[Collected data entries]
:::::

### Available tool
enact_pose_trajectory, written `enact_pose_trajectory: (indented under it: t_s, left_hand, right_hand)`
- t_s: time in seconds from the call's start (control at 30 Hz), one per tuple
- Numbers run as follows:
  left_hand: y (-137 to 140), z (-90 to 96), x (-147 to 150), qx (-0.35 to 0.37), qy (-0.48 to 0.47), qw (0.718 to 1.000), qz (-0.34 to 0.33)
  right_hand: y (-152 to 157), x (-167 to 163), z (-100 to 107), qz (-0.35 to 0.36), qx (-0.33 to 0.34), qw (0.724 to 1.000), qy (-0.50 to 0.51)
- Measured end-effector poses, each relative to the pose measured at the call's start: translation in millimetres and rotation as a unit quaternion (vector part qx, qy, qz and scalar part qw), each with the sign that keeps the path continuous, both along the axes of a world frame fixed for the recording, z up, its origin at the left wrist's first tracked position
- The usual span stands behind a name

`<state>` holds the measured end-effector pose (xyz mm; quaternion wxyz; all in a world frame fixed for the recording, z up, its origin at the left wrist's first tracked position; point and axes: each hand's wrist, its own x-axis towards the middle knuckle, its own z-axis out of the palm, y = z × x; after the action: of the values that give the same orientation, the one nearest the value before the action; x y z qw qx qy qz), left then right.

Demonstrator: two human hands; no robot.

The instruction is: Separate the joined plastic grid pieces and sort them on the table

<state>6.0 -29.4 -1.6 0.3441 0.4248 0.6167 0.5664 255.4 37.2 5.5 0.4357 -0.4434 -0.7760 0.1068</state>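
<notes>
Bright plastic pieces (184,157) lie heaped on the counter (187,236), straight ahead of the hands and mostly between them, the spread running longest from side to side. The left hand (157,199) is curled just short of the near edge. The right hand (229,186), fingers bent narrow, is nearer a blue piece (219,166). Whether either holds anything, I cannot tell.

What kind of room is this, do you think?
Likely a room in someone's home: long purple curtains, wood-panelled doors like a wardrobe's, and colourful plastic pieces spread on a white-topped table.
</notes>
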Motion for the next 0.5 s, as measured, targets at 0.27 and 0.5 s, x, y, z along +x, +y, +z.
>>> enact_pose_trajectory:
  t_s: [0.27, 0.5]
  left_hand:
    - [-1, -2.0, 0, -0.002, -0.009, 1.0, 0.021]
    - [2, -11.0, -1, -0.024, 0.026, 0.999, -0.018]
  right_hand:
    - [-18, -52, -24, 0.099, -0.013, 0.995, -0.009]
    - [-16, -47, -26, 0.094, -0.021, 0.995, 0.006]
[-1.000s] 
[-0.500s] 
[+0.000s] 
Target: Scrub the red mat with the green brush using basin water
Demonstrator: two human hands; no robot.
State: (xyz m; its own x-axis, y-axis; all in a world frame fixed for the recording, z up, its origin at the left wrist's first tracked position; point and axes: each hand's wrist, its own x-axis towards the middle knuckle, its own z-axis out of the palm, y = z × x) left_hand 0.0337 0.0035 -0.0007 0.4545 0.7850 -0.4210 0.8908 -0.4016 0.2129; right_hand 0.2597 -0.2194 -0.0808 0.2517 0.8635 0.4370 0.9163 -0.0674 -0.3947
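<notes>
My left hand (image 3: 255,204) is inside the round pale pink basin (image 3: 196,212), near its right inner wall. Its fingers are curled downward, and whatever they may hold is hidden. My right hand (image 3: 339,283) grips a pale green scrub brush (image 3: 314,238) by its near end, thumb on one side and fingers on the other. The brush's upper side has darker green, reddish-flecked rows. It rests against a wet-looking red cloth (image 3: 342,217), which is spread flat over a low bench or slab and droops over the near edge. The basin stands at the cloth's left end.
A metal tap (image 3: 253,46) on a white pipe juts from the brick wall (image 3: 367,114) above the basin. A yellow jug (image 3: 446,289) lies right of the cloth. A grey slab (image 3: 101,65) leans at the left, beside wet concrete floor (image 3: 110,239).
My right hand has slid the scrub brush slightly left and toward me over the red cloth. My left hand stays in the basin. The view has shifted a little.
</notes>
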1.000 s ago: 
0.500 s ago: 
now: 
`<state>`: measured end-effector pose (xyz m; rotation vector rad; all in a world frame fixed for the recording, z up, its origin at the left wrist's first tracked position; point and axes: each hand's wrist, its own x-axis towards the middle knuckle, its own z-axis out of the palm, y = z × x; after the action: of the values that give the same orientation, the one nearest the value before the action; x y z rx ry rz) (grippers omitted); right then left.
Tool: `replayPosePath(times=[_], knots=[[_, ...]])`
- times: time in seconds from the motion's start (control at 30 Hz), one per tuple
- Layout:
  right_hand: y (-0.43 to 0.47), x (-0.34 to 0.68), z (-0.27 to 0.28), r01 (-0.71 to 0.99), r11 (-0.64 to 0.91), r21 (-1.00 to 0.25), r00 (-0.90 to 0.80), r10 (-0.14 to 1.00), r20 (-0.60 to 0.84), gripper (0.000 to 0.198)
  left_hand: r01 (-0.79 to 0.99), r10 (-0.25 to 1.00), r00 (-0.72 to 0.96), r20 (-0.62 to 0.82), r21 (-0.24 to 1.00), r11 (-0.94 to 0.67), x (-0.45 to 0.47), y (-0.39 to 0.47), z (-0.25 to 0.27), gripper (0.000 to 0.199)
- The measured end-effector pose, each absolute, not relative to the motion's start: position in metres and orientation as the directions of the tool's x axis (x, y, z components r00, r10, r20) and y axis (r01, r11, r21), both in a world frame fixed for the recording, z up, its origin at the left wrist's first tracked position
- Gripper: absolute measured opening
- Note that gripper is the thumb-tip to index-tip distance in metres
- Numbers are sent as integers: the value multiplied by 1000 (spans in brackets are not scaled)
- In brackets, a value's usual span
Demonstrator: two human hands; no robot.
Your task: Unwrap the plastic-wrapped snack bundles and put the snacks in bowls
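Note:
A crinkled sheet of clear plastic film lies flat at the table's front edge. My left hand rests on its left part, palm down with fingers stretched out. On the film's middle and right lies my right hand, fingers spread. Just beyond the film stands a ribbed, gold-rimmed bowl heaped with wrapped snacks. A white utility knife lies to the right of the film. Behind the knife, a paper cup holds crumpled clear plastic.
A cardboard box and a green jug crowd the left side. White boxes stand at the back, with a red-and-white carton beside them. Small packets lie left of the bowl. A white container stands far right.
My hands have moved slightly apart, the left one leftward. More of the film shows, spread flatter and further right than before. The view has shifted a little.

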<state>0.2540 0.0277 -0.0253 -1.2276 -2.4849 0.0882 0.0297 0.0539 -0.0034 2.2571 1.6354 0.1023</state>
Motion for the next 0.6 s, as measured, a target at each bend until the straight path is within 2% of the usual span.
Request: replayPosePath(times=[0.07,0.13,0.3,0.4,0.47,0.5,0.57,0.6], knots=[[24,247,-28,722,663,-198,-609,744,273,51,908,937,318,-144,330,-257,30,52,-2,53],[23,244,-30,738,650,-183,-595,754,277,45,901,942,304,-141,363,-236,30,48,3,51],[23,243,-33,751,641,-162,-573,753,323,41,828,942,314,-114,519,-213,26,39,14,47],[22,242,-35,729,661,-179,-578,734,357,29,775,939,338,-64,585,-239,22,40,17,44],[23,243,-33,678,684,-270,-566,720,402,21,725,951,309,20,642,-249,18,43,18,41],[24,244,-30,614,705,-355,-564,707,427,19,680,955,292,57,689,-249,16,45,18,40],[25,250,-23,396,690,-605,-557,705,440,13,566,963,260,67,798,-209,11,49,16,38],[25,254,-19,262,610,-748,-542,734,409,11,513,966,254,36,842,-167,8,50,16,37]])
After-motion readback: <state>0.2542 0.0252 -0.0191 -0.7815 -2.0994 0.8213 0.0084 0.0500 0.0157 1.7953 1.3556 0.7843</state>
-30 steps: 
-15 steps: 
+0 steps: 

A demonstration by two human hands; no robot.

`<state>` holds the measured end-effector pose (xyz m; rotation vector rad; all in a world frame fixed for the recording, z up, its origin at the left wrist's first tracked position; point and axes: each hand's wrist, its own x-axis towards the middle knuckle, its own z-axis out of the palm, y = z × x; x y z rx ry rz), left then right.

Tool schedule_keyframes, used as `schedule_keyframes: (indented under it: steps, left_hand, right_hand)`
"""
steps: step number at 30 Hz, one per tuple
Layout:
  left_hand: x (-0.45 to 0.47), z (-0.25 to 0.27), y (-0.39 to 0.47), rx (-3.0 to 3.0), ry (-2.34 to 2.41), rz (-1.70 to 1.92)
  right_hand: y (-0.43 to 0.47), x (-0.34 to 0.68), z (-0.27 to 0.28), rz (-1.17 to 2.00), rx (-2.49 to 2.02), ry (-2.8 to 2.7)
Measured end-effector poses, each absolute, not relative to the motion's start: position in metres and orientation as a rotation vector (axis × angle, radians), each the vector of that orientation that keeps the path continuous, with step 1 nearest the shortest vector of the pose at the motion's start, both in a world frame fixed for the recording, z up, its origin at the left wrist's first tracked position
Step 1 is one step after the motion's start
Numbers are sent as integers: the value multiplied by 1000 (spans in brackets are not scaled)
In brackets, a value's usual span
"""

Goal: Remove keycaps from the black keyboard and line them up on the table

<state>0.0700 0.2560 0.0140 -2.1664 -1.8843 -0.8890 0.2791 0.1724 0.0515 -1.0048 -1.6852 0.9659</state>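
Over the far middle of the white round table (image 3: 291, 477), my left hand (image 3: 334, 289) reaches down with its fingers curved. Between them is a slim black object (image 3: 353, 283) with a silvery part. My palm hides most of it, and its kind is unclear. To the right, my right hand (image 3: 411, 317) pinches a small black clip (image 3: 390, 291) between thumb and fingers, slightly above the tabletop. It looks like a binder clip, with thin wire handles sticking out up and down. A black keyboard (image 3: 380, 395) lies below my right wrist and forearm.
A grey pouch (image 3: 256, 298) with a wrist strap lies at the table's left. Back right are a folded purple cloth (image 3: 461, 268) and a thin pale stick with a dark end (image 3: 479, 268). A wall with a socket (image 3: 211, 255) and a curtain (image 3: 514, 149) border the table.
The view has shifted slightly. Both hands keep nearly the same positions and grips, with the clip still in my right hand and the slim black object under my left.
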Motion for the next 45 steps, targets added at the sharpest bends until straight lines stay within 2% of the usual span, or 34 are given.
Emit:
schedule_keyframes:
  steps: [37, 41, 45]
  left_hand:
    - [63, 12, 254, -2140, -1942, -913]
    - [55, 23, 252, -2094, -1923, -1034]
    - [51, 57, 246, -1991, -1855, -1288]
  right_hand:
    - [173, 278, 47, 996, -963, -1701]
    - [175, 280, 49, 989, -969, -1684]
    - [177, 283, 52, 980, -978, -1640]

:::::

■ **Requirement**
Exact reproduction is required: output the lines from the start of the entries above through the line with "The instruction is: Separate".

■ **Answer box**
### Available tool
enact_pose_trajectory, written `enact_pose_trajectory: (indented under it: t_s, left_hand, right_hand)`
- t_s: time in seconds from the call's start (control at 30 Hz), one per tuple
- Numbers run as follows:
  left_hand: y (-137 to 140), z (-90 to 96), x (-147 to 150), qx (-0.35 to 0.37), qy (-0.48 to 0.47), qw (0.718 to 1.000), qz (-0.34 to 0.33)
  right_hand: y (-152 to 157), x (-167 to 163), z (-100 to 107), qz (-0.35 to 0.36), qx (-0.33 to 0.34), qw (0.724 to 1.000), qy (-0.50 to 0.51)
- Measured end-effector poses, each relative to the pose measured at the call's start: translation in millimetres and rotation as a unit quaternion (vector part qx, qy, qz and scalar part qw), each with the sign that keeps the path continuous, both along the axes of a world frame fixed for the recording, z up, its origin at the left wrist's first tracked position
- The usual span stands behind a name

`<state>` holds the measured end-effector pose (xyz mm; quaternion wxyz; all in a world frame fixed for the recording, z up, its origin at the left wrist's first tracked position; point and axes: each hand's wrist, its own x-axis towards the middle knuckle, its own z-axis out of the palm, y = z × x; after the action: of the values that give the same orientation, the one nearest the value before the action; x y z qw qx qy qz), left then right.

Demonstrator: two human hands; no robot.

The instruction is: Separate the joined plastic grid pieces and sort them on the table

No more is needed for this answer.